À l’instar de cette physique qui fut momentanément phénoménologique dans ses lois, Rashevsky propose donc d’introduire également des principes formels dans la biologie mathématique, « sans préjudice, pour le moment, de leur réductibilité aux principes utilisés jusqu’àprésent » 324 . Ces principes généraux et formels doivent en effet être bien distingués des précédents qui avaient cours lorsque l’on idéalisait les éléments physiques en simplifiant leur représentation. Pour les distinguer des nouveaux, ces anciens principes doivent être appelés « physiques ». Même s’ils reposent sur des idéalisations, ils sont réputés « moins formels par nature » 325 que les principes généraux nouvellement promus pour le règlement de ces questions de forme. Les deux types de principes, ajoute Rashevsky, restent toutefois foncièrement « compatibles ».

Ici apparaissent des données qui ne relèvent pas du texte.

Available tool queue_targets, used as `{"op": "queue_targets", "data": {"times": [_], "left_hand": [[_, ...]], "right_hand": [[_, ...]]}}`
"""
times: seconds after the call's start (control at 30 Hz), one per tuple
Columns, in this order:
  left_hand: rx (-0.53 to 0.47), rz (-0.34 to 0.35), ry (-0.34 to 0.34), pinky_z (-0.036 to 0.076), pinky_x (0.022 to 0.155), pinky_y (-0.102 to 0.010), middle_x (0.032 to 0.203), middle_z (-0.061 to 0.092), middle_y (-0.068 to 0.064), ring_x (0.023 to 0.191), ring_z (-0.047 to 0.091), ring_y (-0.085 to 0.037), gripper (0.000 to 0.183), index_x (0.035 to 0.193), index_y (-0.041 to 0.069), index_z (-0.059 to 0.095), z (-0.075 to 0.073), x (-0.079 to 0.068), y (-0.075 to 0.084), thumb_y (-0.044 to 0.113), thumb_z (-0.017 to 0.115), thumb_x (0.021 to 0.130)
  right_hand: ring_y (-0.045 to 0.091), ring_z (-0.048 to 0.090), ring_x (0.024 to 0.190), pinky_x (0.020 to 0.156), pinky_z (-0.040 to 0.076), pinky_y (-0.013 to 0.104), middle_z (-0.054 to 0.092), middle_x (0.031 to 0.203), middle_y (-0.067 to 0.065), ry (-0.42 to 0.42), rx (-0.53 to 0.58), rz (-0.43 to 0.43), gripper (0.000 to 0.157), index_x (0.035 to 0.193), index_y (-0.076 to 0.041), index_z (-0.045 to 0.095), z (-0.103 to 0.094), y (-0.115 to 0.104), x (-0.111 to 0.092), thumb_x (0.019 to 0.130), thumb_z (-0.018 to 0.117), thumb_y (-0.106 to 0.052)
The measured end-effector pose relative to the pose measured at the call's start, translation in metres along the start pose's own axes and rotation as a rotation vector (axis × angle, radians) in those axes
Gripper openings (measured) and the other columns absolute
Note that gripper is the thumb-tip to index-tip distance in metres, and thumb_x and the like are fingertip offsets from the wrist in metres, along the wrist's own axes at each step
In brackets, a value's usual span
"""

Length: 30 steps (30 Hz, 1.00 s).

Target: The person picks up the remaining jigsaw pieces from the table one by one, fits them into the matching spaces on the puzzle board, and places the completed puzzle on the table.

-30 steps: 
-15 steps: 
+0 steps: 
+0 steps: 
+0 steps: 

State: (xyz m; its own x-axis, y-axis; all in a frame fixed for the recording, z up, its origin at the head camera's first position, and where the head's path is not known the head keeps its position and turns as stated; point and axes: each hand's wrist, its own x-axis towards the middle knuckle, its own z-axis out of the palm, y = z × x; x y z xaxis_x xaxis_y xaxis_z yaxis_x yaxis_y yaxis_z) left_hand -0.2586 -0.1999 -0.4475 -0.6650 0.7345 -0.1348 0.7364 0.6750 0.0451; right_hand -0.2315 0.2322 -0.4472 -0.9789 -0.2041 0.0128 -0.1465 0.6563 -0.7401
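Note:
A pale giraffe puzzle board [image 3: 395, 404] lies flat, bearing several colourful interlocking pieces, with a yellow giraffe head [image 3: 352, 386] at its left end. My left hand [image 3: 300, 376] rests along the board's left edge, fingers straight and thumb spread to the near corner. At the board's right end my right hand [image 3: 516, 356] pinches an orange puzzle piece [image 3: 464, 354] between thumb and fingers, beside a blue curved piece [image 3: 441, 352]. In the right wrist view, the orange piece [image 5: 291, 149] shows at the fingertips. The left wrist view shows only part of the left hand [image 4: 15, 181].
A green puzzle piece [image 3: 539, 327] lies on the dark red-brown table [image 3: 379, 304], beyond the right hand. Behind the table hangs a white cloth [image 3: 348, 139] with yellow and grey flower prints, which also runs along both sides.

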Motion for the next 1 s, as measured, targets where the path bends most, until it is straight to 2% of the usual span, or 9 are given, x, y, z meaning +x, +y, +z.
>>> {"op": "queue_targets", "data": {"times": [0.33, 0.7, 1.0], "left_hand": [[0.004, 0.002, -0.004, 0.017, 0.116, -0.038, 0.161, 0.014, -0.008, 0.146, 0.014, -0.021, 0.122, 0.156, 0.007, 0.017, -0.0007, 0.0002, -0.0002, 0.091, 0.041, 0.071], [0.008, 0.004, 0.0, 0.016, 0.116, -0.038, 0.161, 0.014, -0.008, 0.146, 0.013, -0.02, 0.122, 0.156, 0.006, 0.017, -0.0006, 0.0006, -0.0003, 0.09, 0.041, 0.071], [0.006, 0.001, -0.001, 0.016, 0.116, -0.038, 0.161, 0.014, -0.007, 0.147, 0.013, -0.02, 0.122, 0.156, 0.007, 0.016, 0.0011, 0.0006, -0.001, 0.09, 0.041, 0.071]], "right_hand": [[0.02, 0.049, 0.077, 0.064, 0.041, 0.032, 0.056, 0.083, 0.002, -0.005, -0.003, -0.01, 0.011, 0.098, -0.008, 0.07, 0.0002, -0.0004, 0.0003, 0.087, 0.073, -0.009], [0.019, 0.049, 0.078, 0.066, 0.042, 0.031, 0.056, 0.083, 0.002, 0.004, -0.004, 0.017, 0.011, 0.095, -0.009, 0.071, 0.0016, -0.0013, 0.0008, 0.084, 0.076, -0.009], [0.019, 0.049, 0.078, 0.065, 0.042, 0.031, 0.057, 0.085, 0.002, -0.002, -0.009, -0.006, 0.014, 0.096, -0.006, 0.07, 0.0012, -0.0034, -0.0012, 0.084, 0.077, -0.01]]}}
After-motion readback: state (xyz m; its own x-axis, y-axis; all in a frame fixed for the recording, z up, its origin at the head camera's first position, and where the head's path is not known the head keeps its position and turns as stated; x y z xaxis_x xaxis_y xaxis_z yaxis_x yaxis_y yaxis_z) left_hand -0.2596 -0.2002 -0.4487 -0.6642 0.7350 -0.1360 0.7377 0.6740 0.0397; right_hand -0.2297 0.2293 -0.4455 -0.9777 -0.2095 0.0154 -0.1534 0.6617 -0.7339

En fait cette proposition nouvelle dans l’épistémologie rashevskyenne est censée servir deux objectifs distincts. Le premier, le plus important, est de nature pratique. Il s’agit de rendre les théories calculables en pratique donc susceptibles de servir à des prédictions explicites. Car c’est seulement à cette condition que toute théorie nouvelle se prêtera à des comparaisons avec d’autres théories mais aussi, à terme, avec l’expérience. Le second objectif est de nature plus heuristique : « l’introduction de principes formels [en biologie mathématique] ouvre néanmoins à de nouveaux horizons, jusque là inaperçus » 326 . Ainsi, les styles de formalisations qui étaient fortement contraints par le passé de la physique mathématique, et plus particulièrement de la mécanique rationnelle, vont pouvoir s’émanciper et s’aventurer dans cet horizon nouvellement dégagé. Sans que Rashevsky l’exprime ainsi, cette épistémologie spéciale, à visée « pratique » et recourant à des principes formels (à l’échelle méso- ou macroscopique), installe en fait un troisième niveau, ou horizon, de considérations formelles dans une épistémologie générale d’orientation au départ réductionniste ou, à tout le moins, physicaliste.

Notes
322.

Voir la citation d’Eric Ponder (1898-1970), professeur de physiologie générale au Washington Square College, extraite par Evelyn Fox Keller des actes du Symposium de Cold Spring Harbor de 1934 sur la Biologie Quantitative : “There is an unfortunate confusion at the present time between quantitative biology and bio-mathematics […] Until quantitative measurements has provided us with more facts of biology, I prefer the former science to the latter”, [Keller, E. F., 2002, 2003], p. 87. Ponder qualifie donc de « bio-mathématique » l’approche de Rashevsky. Pour lui, l’urgence est dans l’accumulation de faits expérimentaux et l’analyse statistique est là pour servir ce projet.

323.

“Situations of that nature are not unfamiliar to the physicist. The latter does not doubt that even the most complex mechanical or electromechanical phenomena are ultimately reducible to activities of individual atoms. Nevertheless, in studying, for instance, a complex electric circuit, a physicist does not fall back on the equations of the electron theory but uses some general formal principles in his computations. It is quite true that at present almost all such principles can be shown directly to be deducible from atomic theory. But there was a time where this was not known, and yet those formal principles were used just as safely. We may be reminded, by way of exempla, of Fourier’s theory of heat conduction, Ohm’s law, etc.”, [Rashevsky, N., 1938, 1948], p. 571. C’est l’auteur qui souligne.

324.

“regardless at present of their reducibility to the principles used hitherto”, [Rashevsky, N., 1938, 1948], p. 571. C’est l’auteur qui souligne.

325.

“less formal in nature”, [Rashevsky, N., 1938, 1948], p. 571.

326.

[Rashevsky, N., 1938, 1948], p. 571. Notre traduction.